The disc features a total of 13 films, most of which have been seen in theaters or as DVD extras. The five original Pixar shorts featured on the disc, ones from 1984 to 1988, really make the DVD worth a purchase. Each of these five films features a short but sweet commentary from Pixar’s first animator and current chief creative officer, John Lasseter. He can’t provide much insight in five minutes (max) but is so passionate about the shorts that you love to hear his stories.

When we listen to the way his mind works as a storyteller, how his infant nephew slobbering on toys inspired the Academy Award-winning Tin Toy or how the idea of the baby lamp in Luxo Jr. came about, you get the sense that the Pixar story was set in stone from the start.

Of course, much of the commentary is just a redux of the 20-minute extra The Pixar Shorts: A Short History.

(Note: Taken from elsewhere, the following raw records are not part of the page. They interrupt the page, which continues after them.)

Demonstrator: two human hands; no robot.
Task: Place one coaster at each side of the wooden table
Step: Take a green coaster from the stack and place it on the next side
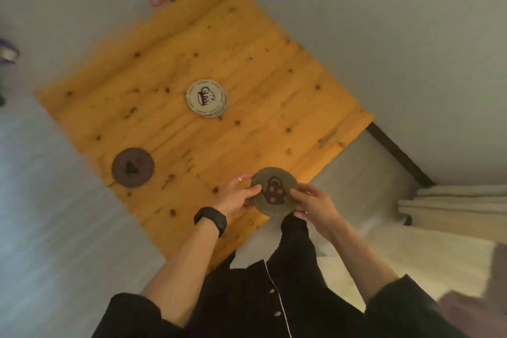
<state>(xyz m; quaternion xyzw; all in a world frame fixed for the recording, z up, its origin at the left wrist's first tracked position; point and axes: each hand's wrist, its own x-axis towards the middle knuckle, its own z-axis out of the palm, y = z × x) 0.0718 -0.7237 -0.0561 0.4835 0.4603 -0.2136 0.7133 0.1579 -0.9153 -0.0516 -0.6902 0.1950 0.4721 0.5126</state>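
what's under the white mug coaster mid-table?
The white mug coaster lies on top of a small stack: edges of at least one more coaster peek out below it on the wooden table. How many lie beneath, and their designs, is covered.

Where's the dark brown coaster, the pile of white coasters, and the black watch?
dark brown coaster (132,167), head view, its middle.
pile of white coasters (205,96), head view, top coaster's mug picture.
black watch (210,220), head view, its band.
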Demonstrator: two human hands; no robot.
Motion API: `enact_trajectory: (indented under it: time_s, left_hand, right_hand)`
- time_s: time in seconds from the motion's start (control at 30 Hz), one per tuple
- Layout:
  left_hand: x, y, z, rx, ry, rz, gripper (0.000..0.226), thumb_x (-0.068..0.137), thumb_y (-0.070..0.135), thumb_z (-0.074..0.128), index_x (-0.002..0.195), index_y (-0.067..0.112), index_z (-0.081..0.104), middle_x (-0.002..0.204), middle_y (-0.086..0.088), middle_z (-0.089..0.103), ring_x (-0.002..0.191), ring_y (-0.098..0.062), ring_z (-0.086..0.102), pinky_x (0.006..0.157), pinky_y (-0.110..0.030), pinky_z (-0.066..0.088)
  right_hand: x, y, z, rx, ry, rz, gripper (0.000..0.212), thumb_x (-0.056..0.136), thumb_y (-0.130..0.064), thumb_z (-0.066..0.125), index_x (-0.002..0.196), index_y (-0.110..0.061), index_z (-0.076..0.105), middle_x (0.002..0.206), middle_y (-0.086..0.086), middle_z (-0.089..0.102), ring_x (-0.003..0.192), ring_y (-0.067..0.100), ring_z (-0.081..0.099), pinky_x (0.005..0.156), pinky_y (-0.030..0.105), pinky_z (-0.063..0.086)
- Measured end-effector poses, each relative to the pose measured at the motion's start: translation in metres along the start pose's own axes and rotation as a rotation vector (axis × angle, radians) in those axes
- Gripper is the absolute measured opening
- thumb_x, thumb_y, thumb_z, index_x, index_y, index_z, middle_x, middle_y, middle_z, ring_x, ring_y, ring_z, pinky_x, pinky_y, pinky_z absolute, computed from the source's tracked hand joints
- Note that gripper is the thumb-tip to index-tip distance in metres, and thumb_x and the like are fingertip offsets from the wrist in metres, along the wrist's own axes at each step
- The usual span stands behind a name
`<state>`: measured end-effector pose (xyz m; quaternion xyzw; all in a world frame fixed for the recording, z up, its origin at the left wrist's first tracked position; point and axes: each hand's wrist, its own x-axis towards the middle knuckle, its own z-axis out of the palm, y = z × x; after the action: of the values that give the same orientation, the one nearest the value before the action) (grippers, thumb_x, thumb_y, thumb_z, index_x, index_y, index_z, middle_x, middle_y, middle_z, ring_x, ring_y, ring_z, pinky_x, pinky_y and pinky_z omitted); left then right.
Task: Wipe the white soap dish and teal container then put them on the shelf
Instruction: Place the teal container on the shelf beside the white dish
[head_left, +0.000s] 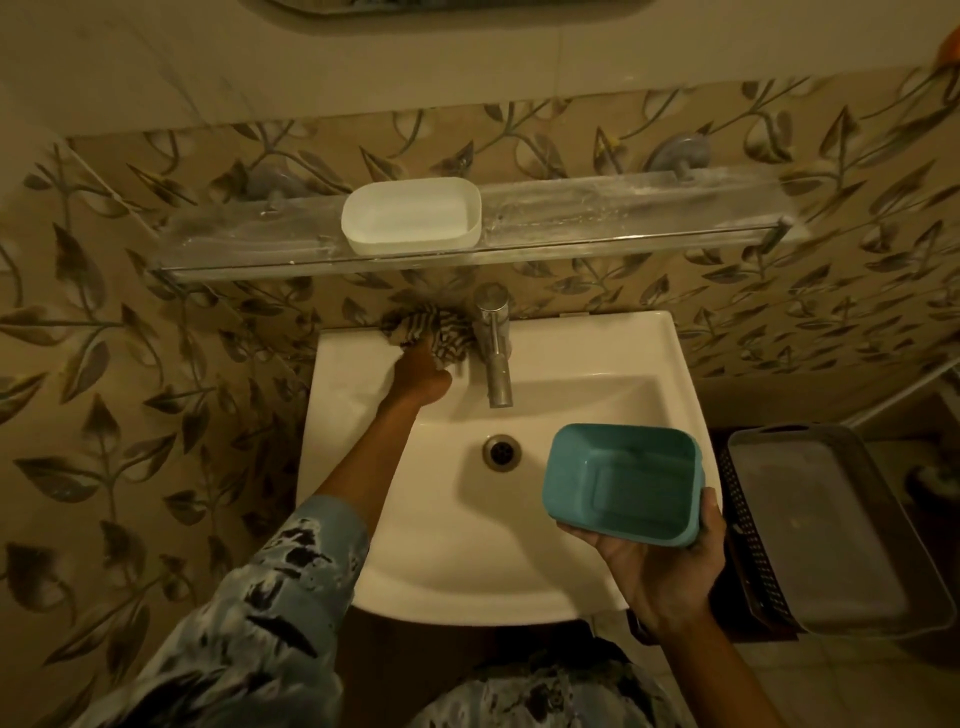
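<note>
The white soap dish (410, 215) stands on the glass shelf (623, 218) above the sink, left of the shelf's middle. My right hand (665, 561) holds the teal container (623, 483) from below and from the right, over the right side of the basin, its opening facing up toward me. My left hand (423, 371) reaches to the back left ledge of the sink and grips a striped cloth (431, 327) bunched beside the tap.
The white sink (363, 374) has a chrome tap (496, 348) at the back centre and a drain (501, 452) in the basin. A grey tray (826, 525) on a dark perforated basket sits right of the sink. Leaf-patterned tiles cover the wall.
</note>
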<state>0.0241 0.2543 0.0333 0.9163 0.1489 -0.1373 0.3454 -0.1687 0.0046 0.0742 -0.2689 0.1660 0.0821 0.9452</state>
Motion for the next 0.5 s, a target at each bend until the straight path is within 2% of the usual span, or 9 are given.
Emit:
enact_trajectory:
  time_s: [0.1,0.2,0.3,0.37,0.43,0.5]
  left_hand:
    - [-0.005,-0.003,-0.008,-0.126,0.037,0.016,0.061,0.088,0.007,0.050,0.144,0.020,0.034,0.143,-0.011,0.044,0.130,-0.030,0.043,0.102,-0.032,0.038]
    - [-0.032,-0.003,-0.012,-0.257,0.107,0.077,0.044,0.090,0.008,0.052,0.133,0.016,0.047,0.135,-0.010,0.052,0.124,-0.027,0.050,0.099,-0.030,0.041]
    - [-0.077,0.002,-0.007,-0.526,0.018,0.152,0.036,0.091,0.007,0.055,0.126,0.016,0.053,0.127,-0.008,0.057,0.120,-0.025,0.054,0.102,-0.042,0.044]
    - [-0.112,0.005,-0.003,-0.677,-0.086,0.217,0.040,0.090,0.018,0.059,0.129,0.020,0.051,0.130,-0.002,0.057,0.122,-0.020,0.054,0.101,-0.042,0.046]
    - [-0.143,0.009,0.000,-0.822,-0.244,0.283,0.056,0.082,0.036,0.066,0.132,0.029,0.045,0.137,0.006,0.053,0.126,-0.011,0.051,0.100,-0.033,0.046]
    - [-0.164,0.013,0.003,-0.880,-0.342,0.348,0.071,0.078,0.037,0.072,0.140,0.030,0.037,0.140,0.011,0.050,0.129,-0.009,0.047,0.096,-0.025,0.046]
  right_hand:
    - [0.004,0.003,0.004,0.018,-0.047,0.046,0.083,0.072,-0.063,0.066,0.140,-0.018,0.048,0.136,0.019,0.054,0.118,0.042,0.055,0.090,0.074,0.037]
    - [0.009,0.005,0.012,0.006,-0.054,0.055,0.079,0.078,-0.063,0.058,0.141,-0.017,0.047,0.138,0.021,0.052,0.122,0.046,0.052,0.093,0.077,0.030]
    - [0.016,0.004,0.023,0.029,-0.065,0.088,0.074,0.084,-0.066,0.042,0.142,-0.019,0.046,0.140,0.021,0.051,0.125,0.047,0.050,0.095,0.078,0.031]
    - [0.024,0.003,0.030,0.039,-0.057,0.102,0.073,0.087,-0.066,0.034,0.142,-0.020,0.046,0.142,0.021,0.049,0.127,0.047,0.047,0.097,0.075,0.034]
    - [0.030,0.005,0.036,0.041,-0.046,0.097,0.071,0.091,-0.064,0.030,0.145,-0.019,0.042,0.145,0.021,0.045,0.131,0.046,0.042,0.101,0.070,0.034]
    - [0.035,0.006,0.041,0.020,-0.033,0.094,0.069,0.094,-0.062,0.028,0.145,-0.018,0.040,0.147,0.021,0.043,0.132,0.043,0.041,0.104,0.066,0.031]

This all too brief documentary chronicles the rise of Pixar, albeit slightly superficially. The DVD extra does, however, remind us that innovators behind the shorts are what fuel the spirit of Pixar. Hearing from these pioneers of animation will invigorate the viewer and enhance the pleasure of watching short films that were already so pleasurable to watch. If that doesn’t interest you, then the documentary at the very least provides some interesting geek night trivia.

How much did their animation computer cost in the 1980s? What was the company’s first function? From what company did Steve Jobs buy the animation unit to be known as Pixar? If you already know the answers to these questions, then go ahead and get the disc for the shorts. All 13 of them (yes, even the underwhelming Lifted) make for great entertainment. After all, if it’s Pixar, you know it’s good.

Shorts featured on the DVD:

  • The Adventures of André & Wally B.
  • Luxo Jr.
  • Tin Toy
  • Red’s Dream
  • Knick Knack
  • Geri’s Game
  • For The Birds
  • Mike’s New Car
  • Boundin’
  • Jack-Jack Attack
  • Mater and the Ghostlight
  • One Man Band
  • Lifted

Pixar Short Films Collection - Volume 1 is available on DVD and Blu-ray Dec. 6.